Major League Baseball’s Shameful Diversity Record: First World Series Without Black Player Since 1950 When Jim Crow Laws Ruled America
|And as the slogan goes, baseball “is as American as Apple Pie.” It’s an escape from reality for many, and for some, it’s the one sport that’s supposed to mirror wholesome American values.
By Stacy M. Brown
NNPA Newswire Senior National Correspondent
@StacyBrownMedia
On August 13, 1950, a white police officer murdered 22-year-old Hilliard Brooks Jr., a Black man, on a bus in Montgomery, Alabama.
The bus driver had called the police claiming that Brooks had caused a disturbance. Brooks’ crime: refusing to enter or exit the bus through the rear as Jim Crow laws demanded.
While similar incidents of brutality would continue, the Civil Rights Movement led to noticeable change. Only recently, perhaps in response to Barack Obama becoming the first Black U.S. President, has the struggle against racial hatred and white supremacists seemingly gone backward.
And as the slogan goes, baseball “is as American as Apple Pie.” It’s an escape from reality for many, and for some, it’s the one sport that’s supposed to mirror wholesome American values.
As the Houston Astros and Philadelphia Phillies battle in the 2022 edition – or the 181st- World Series, the America baseball resembles is scary. The teams combined consisted of a group of white Americans and a sprinkling of [perhaps not as welcome] immigrants.
It’s the first World Series since 1950, two months after Brooks’ brutal murder, when the New York Yankees swept the Philadelphia Phillies, that neither team has at least one African American player.
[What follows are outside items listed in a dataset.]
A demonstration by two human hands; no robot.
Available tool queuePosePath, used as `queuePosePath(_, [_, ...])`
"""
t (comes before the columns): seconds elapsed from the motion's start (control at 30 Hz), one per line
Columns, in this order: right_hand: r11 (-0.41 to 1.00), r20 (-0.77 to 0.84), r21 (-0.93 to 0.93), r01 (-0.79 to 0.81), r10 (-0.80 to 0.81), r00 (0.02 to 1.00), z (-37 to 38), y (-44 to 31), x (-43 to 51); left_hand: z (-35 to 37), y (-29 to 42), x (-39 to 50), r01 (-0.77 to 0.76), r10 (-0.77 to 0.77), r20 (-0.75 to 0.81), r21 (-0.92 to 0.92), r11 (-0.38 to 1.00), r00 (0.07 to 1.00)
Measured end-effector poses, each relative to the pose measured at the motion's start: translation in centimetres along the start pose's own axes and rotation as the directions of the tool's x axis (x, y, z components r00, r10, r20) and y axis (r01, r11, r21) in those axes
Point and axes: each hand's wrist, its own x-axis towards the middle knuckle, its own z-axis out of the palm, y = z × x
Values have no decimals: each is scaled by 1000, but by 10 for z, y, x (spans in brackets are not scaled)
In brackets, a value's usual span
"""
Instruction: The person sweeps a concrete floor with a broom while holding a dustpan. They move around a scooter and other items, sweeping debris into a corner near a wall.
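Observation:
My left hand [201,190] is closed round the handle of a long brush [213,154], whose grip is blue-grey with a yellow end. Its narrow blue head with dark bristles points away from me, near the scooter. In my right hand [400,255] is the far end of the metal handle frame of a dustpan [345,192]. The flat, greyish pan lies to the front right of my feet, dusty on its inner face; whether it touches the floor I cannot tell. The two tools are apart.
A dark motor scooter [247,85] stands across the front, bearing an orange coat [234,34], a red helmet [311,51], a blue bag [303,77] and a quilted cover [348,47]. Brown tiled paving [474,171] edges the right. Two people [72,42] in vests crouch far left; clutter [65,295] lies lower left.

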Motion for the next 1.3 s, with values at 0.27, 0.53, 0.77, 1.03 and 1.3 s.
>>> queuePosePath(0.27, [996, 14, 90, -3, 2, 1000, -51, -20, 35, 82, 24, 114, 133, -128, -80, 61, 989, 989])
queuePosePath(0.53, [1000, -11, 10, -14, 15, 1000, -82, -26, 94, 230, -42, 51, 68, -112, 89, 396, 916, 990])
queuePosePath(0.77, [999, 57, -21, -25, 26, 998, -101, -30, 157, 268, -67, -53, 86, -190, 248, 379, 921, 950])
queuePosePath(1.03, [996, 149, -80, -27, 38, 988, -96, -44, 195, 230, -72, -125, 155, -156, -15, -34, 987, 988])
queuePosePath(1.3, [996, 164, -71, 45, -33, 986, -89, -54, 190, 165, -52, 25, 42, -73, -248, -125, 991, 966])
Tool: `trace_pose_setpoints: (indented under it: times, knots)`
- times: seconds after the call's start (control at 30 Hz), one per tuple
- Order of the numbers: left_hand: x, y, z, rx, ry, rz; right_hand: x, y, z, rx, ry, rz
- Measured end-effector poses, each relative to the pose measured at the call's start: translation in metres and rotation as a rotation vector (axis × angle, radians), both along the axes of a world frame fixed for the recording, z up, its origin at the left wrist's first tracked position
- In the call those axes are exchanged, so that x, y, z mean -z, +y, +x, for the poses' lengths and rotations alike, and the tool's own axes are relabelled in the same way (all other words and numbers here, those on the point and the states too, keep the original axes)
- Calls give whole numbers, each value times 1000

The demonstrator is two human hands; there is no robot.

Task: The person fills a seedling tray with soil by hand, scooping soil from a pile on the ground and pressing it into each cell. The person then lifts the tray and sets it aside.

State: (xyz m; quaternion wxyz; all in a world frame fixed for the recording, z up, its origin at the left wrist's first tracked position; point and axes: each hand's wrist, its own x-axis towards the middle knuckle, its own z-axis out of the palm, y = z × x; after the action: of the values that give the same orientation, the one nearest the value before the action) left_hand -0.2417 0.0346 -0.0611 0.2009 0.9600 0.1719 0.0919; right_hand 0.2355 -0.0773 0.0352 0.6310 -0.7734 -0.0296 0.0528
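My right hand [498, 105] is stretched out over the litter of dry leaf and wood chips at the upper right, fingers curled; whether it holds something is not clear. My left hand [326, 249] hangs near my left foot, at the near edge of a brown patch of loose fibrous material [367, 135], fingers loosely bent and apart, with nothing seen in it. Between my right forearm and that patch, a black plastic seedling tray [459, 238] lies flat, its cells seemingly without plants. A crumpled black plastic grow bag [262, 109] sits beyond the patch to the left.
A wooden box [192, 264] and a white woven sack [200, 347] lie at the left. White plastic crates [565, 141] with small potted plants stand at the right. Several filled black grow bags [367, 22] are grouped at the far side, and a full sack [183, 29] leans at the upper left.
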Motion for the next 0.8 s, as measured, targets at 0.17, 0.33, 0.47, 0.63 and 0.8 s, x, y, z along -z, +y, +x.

“Nah, don’t tell me that,” Houston Astros Manager Dusty Baker lamented. “That’s terrible for the state of the game. Wow! Terrible. I’m ashamed of the game. Quote me. I am ashamed of the game,” reaffirmed Baker, an African American.
Tony Clark, the head of the Major League Baseball Players’ Union, said the reason there is no African American representation lies with years of inattention by the sport to U.S.-born Black people.
“It is truly unfortunate that any young Black player who may be watching these games tonight is not going to see someone that looks like them and, as a result, may make a decision against continuing to play our great game and move on to something else,” Clark said just as the World Series kicked off in Houston.
“That is disappointing and disheartening,” he insisted.
Clark said that the camaraderie among Black players is the reason why the World Series shutout hurts.
“When I first started playing, players made sure, Black players on your team and other teams made sure that you were encouraged and supported, recognizing that even at that time, the numbers weren’t as high, so you were less likely in a lot of ways to see someone that looked like you or came from the same place that you did,” Clark remarked. “Toward the end, less and less of those conversations were being had because there were less of those players to have them with.”
While Black players made up about 18 percent of all MLB rosters when researchers from TIDES first began assessing the league’s demographic data in 1991, Black players represented only 7.2 percent of all MLB players at the start of the 2022 season.
Researchers at TIDES – The Institute for Diversity and Ethics in Sports – reported that the percentage of Black players “has been a serious concern for many years.”
TIDES reported that 38 percent of all players on Opening Day 2022 were players of color – approximately 28.5 percent Hispanic or Latino, 1.9 percent Asian, and less than 1 percent Hawaiian/Pacific Islander or Native American.
“Well, I don’t think that’s something that baseball should really be proud of,” Baker said. “It looks bad. It lets people know that it didn’t take a year, or even a decade, to get to this point.”